Saturday, November 11, 2017

My Medtronic 670G experiences: Making this pump work

I blogged recently about starting to use the Medtronic 670G.  After my history with diabetes, I really love this pump!  I've gotten to know a lot of people other people on this pump and I've discovered a lot of people really struggle with it in the beginning.  I don't know if I adapted more quickly because I'd never been on a pump before and didn't have to unlearn previous habits, or because I never developed the control freak approach to managing my diabetes, or for some combination of several factors... but I've done pretty well on the 670G.

Here's what I've learned about making the 670G work well for you.


Learning Curve

The first and most important thing for newbies to know is that there will be a learning curve with this pump -- both for you and for the 670G.  There's some discussion about how much the pump really "learns" you, but at minimum it looks at the last 6 days of total daily dose (TDD).  It uses that information plus your current sensor glucose (SG) reading to give you a microbolus every five minutes.  Those microboluses are essentially your basal insulin, but instead of a set basal rate like pumps used to have, the amounts can change every five minutes based on what your blood sugar is doing.

Which is where the user learning curve comes in.  The 670G is completely different from any other pump, so some experienced pumpers are having trouble adapting.  With the 670G:
  • You have to report every carb.  No more guessing, and no more "free" foods.  Because the basal is controlled so tightly, food boluses have to be super accurate.  (I say this even though I guess regularly.  You can get away with it, but if you're getting frustrated you might need to try being more accurate with carb counting.)
  • Active insulin time is important.  This is only one of two settings that make a difference in auto mode, but it's a really important setting.  When AI time is too long, you'll run high all the time, start spiking a couple hours after meals (when the bolus insulin runs out but the system thinks you still have active insulin in your system), and won't be able to correct when you're high and the system thinks you still have active insulin.  If you get it too short, though, you'll find yourself running low all the time and crashing a few hours after meals.  To figure out your active insulin time, look at a correction-only bolus and see how long it takes to get back down to 150 (what auto mode corrects down to).  It's important though not to jump straight to this value -- according to this test, my AI time should have been about 2 hours or 2:15, but both were too short (I'm at 2:30 now).  It's best to change AI time in 15 minutes increments, and wait a few days between changes to let the algorithm update.  If you go too fast, you might miss your sweet spot!
  • Carb ratios may need to be more aggressive.  The only other setting you can change in auto mode is your carb ratios.  Most people find that they have to have more aggressive carb ratios in auto mode, probably because we were relying on basal rates to cover the difference.  Auto mode will ramp up microboluses as your SG climbs, and reduce or stop them when your SG is stable or dropping, so carb ratios need to be able to handle the carbs all by themselves.
  • Be patient.  Between the system's learning curve and the user's learning curve, it takes a few weeks at least for auto mode to really shine.  At first you'll likely run high, which some people have trouble with, but just remember it's temporary.  The system may increase or decrease your basal insulin, depending on what it determines you need, and it has to do so gradually.  The system also corrects very conservatively at first, but that'll improve too, as the system learns you and as you dial in your settings.
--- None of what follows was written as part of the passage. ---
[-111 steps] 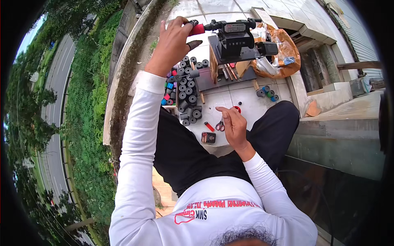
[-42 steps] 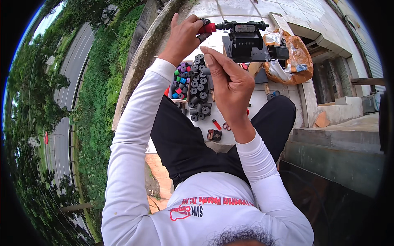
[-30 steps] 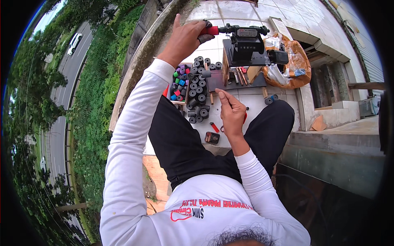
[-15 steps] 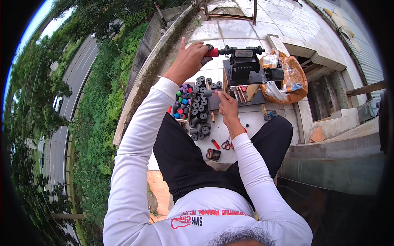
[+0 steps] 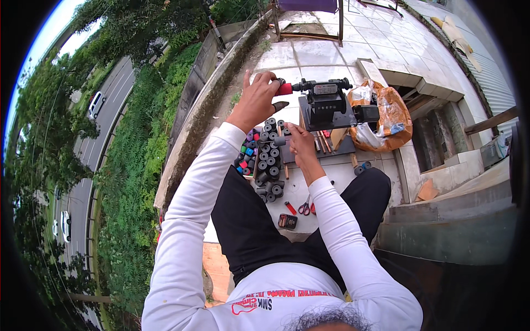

It may take some time to get things right in auto mode, but remember, it's totally worth it.  I love the 670G.  Virtually every night is stable around 120 the entire night, rather than the wild swings I used to get during the night.  And during the day is great, too -- my spikes are no longer as high and they come right back down again.  With my basal taken care of, I can see better now what large meals, high fat meals, and different kinds of carbs do to me.

With so many of the extremes taken out of the equation -- fewer spikes and almost no lows -- my A1c is for the first time a true average.  I dropped from 8.1 at the beginning of the year to 6.7 just a couple months ago, and that lower A1c was achieved without a bunch of lows misleadingly dragging it down.

Most importantly, I feel healthy and safe and confident that I'm not going to crash or spike uncontrollably at any time throughout the day.  It's a good feeling!